Reese Kaplan -- Parting With The Things of a Lifetime


As many of you know I am planning to relocate overseas to Malaysia later this year.  There's a two-plus week real estate reconnaissance trip scheduled for May at which time the house goes up for sale here and I plan to allocate about 2 final weeks upon my return to clean out whatever else remains in the house.  

I'd mentioned several times about the baseball card collection which was sorted, entered into a database and sold to a generous soul who is a part of this coterie of Mets fans that make this site possible.  That grouping of over 10,000 cards was split into two very large and heavy boxes that got shipped out on Monday.  








What remains in the home of sports-related stuff called to mind a philosophical and economic debate as to what to do with an American lifetime of collecting.  On the wall in my home office is a home plate shaped shadow box containing more than a dozen autographed baseballs ranging from fringe players to Hall of Famers.  

There's a huge 1969 NY Jets photograph in full color autographed by Joe Namath gracing my walls.  Two antique baseball gloves are stored in a shadow box on the wall above the autographed baseballs.  There are additional photographs and other key items that almost finished off the home office decor.  Then there's the huge neon NY Mets sign my wife somewhere found here in El Paso as a birthday gift a few years ago.  

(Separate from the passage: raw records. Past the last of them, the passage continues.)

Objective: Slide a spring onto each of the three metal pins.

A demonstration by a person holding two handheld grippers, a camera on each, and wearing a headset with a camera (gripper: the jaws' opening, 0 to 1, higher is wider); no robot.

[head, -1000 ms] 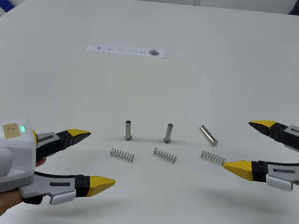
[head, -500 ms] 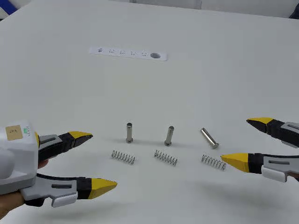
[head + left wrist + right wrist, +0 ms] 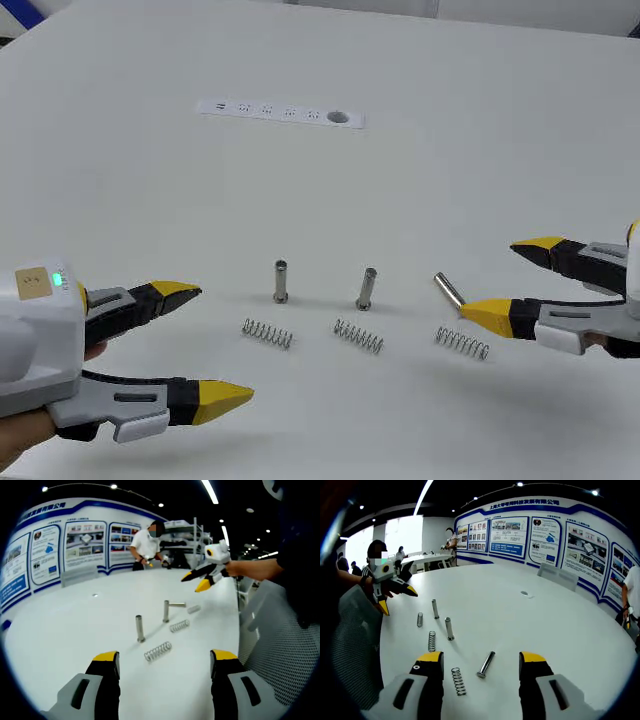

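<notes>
Head view, right side: right gripper [image 3: 490, 278], jaws apart, should pinch the lying pin [image 3: 448, 290] mid-shaft, clear of the spring [image 3: 462, 343]. Left gripper [image 3: 224, 343] jaws are also apart.

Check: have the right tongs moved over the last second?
Yes. The right tongs advanced left, their lower tip going from the end of the right spring to beside the lying pin.

The right tool [image 3: 487, 278] runs off the head view's edge, its yellow tip hides one end of the lying pin [image 3: 446, 288], and the white strip's [image 3: 280, 111] marks are too small to read.
</notes>
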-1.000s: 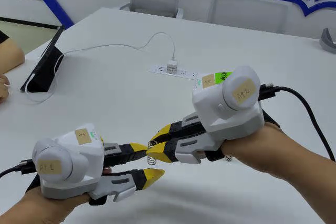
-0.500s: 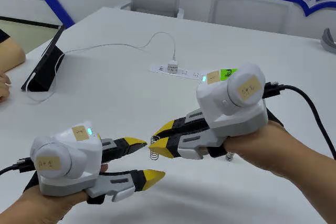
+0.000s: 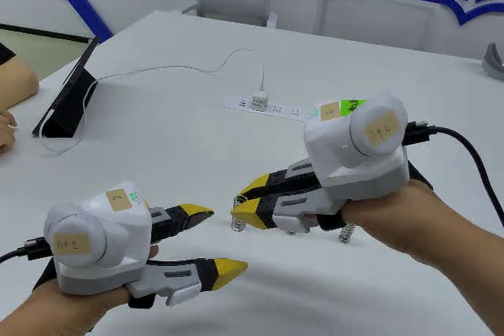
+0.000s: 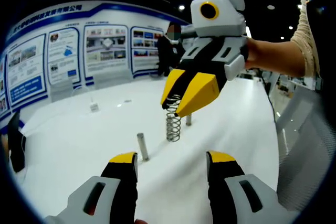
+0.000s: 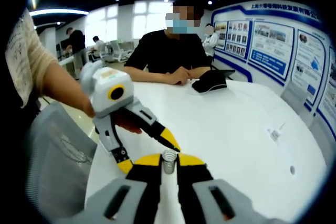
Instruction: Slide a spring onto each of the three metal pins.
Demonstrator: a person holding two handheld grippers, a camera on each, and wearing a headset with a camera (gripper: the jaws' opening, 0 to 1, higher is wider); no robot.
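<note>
My right gripper (image 3: 240, 204) is shut on a small steel spring (image 3: 236, 216), held upright with its lower end at the white table (image 3: 157, 139). From the left gripper view the spring (image 4: 172, 123) hangs from the right gripper's yellow tips, and a bare metal pin (image 4: 142, 146) stands just left of it. A second short grey post (image 4: 188, 119) stands behind it. The spring (image 5: 168, 161) sits between the right gripper's (image 5: 168, 165) jaws. My left gripper (image 3: 211, 239) is open and empty, a little left of the spring. Another spring (image 3: 344, 234) stands under the right hand.
A white power strip (image 3: 264, 106) with a cable lies mid-table. A dark tablet (image 3: 67, 100) leans at the left edge beside a person's arm (image 3: 14, 84). A seated person in black (image 5: 168, 56) and a black cap (image 5: 210, 83) are across the table.
The right gripper has shifted slightly right with the spring. The left gripper's upper jaw, close against the spring a second ago, now stands apart from it.
</note>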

So when faced with these many things I got to thinking about what made me buy and display these many tokens of favorite teams and players.  It also made me realize that this aspect of American life is pretty much going away as baseball and football are not sports that are played in that part of the world.  

The question that arose in my head is whether I should preserve some of these belongings as a remembrance of what my life has been, or should I sell it all and start a fresh life in southeast Asia?  The baseballs in the display case are small enough that it is indeed possible to pack them for shipping in the suitcases-only constraint I've given myself, but most of the rest is too large or otherwise unwieldy to consider incurring the cost of special packaging. 

I kind of faced the same dilemma with a lifetime of art collecting.  This past week I took 58 original art works wrapped in moving blankets by rental van to New Braunfels, TX (about 600 miles away) to drop them at a gallery and auction house to convert them back into some cash.  Driving that distance on a Thursday, staying overnight, then driving that same distance back to El Paso on Friday made me develop a sense of what it must be like for long distance truckers who do this type of mileage on a regular basis.  


A good friend made me realize something that the sacrifice of my Peter Max, Marc Chagall, Itzchak Tarkay, Salvador Dali and other significant works was indeed painful.  However, he said to think of it as a new opportunity to cover my "canvas" of blank new home walls with a fresh collection to highlight this start to a new chapter of my life.  Don't think of it as a loss but as an opportunity.

I therefore think and wonder if I should embrace the dispatching of my sports memorabilia the same way.  Yes, it was significant to me and touched me emotionally to have these many things on display in my homes in New Jersey and Texas, but now I will have a new home in a new country with a new culture.  Perhaps I should welcome the challenge created instead of mourning the loss of the past.